Structure Learning: Are Your Sources Only Telling You What You Want to Hear?

Post by Stephen Bach, Bryan He, Alex Ratner, and Chris Ré

Snorkel Blog

*And referencing work by many other members of Hazy Research*

In data programming, we use a generative model to synthesize training labels from weak supervision sources like heuristic rules and distant supervision. The model's dependency structure directly affects the quality of the results. We've introduced a method to learn the structure

without any labeled training data. Highlights include:

Sublinear sample complexity in the number of possible dependencies for many model classes.

100× faster than maximum likelihood parameter estimation on all possible dependencies.

Average 1.5 F1 point boost on existing applications over a conditionally independent model.

In data programming, correlated supervision sources are like "yes people." Just because they agree doesn't mean they're correct. The generative model should account for correlation!

Nobody likes a "yes person." If someone isn't giving you their independent opinion, then you might think they're a more reliable source than they actually are. Trusting correlated sources can lead to disaster. You'll be overconfident, thinking that you're correct because so many sources agree. Take this case study from a British team of management consultants as an example:

In data programming, our sources of information aren't Hollywood movie writers; they're labeling functions. Recall that each labeling function is a little function written in code that votes (or abstains) on the true label for a data point. We want to combine their votes into an estimate of the true labels so that we can train machine learning models without hand-labeled data. Of course, these functions are noisy, so we use a generative model to estimate their accuracies and denoise their outputs.

What do these generative models look like? They all start with the same basic skeleton. There's a latent variable—the true class—that generates the outputs of each labeling function. If we stop there and only have one dependency connecting each labeling function with the true label, then we have an independent, or Naive Bayes, model. This structure makes a strong assumption: each labeling function provides conditionally independent information about the class label.

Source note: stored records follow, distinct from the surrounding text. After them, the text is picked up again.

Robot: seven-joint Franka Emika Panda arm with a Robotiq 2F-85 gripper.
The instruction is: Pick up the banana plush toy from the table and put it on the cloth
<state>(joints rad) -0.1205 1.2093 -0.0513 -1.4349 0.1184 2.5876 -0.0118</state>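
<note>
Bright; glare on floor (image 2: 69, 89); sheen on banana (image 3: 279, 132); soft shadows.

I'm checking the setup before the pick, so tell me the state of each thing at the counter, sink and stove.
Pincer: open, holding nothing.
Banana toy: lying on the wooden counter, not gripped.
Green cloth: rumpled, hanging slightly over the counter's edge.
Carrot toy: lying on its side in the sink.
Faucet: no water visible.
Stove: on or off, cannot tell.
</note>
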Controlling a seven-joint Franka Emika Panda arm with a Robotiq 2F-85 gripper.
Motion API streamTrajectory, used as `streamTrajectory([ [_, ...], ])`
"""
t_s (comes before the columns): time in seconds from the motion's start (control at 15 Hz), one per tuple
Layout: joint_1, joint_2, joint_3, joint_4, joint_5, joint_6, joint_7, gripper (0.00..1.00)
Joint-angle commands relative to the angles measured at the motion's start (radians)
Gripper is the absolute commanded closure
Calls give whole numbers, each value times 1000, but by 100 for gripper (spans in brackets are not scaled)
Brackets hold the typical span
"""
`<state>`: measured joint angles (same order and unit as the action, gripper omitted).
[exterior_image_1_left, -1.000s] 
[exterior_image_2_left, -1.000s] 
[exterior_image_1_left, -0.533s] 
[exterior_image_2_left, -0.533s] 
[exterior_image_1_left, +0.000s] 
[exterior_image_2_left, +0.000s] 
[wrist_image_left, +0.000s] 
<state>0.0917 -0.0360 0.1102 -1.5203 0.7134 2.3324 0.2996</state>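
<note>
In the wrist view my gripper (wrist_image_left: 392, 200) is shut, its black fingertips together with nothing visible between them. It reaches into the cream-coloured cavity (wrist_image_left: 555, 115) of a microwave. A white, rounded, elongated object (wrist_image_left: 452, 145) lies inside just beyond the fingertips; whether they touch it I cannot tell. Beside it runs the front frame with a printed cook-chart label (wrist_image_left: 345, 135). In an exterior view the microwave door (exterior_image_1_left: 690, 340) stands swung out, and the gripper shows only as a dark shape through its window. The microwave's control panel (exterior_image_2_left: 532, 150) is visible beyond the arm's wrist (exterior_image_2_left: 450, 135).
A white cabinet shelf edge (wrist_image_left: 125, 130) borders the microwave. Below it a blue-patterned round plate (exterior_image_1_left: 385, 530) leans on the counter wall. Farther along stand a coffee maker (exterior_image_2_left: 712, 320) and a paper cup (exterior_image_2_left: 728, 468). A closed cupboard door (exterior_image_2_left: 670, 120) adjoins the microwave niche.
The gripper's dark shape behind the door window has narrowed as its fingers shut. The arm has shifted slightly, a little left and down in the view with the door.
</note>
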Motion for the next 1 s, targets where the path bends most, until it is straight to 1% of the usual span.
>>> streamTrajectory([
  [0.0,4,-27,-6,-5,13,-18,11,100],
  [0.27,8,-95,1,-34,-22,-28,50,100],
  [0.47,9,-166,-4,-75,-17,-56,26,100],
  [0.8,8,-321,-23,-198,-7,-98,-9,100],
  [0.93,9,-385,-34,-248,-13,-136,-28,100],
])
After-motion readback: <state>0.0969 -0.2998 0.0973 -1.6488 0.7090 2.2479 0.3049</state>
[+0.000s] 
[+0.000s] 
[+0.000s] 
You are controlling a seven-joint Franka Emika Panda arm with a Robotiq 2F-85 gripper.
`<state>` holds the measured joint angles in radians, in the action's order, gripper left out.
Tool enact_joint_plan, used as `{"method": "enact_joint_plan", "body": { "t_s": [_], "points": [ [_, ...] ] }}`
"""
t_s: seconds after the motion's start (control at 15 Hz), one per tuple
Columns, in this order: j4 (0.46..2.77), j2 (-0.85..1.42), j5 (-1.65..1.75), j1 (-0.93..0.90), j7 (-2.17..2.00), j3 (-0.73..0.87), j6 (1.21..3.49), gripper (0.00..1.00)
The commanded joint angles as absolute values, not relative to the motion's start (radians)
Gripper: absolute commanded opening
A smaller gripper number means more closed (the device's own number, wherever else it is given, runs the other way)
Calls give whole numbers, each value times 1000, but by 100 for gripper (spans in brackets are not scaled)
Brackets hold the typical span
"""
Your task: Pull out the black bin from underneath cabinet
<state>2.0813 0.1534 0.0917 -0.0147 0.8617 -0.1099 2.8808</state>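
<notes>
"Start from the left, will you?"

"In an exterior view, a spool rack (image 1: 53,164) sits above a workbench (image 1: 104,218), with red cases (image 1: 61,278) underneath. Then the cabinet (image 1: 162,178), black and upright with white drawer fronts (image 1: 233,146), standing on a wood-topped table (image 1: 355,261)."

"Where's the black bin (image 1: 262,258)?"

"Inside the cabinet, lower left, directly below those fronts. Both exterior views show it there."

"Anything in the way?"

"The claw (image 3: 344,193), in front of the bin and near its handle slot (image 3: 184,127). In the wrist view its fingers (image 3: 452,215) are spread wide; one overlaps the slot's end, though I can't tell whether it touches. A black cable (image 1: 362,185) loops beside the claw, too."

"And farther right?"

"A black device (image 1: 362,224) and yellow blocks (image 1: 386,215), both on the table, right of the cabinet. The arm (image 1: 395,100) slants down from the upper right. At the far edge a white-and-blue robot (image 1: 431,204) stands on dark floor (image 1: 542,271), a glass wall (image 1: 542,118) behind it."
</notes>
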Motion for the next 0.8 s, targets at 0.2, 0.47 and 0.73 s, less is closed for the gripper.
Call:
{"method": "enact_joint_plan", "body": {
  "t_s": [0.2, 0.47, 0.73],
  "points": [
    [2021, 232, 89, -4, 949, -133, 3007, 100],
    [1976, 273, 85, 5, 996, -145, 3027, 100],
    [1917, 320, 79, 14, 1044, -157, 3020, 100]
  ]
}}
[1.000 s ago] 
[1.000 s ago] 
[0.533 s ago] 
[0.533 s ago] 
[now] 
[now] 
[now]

The independent model is susceptible to "yes people." If multiple labeling functions are actually correlated, independent of the true label, then the maximum likelihood estimate of the parameters will overweight the labeling functions' accuracies. It's exactly the same problem the Hollywood producer has: the sources of information seem trustworthy because they agree with each other.

Of course, labeling functions aren't correlated because they're trying to please you and avoid getting fired. But they can be correlated for lots of other reasons. A few examples we often see with users are:

- Labeling functions that are variations on a theme, such as looking for keywords within different sized windows of text.
- Applying the same heuristic to correlated inputs, such as one that runs on the raw tokens of a sentence and another that runs on the lemmatized tokens.
- Using correlated sources of external domain knowledge, such as distantly supervising with knowledge bases that cover overlapping topics.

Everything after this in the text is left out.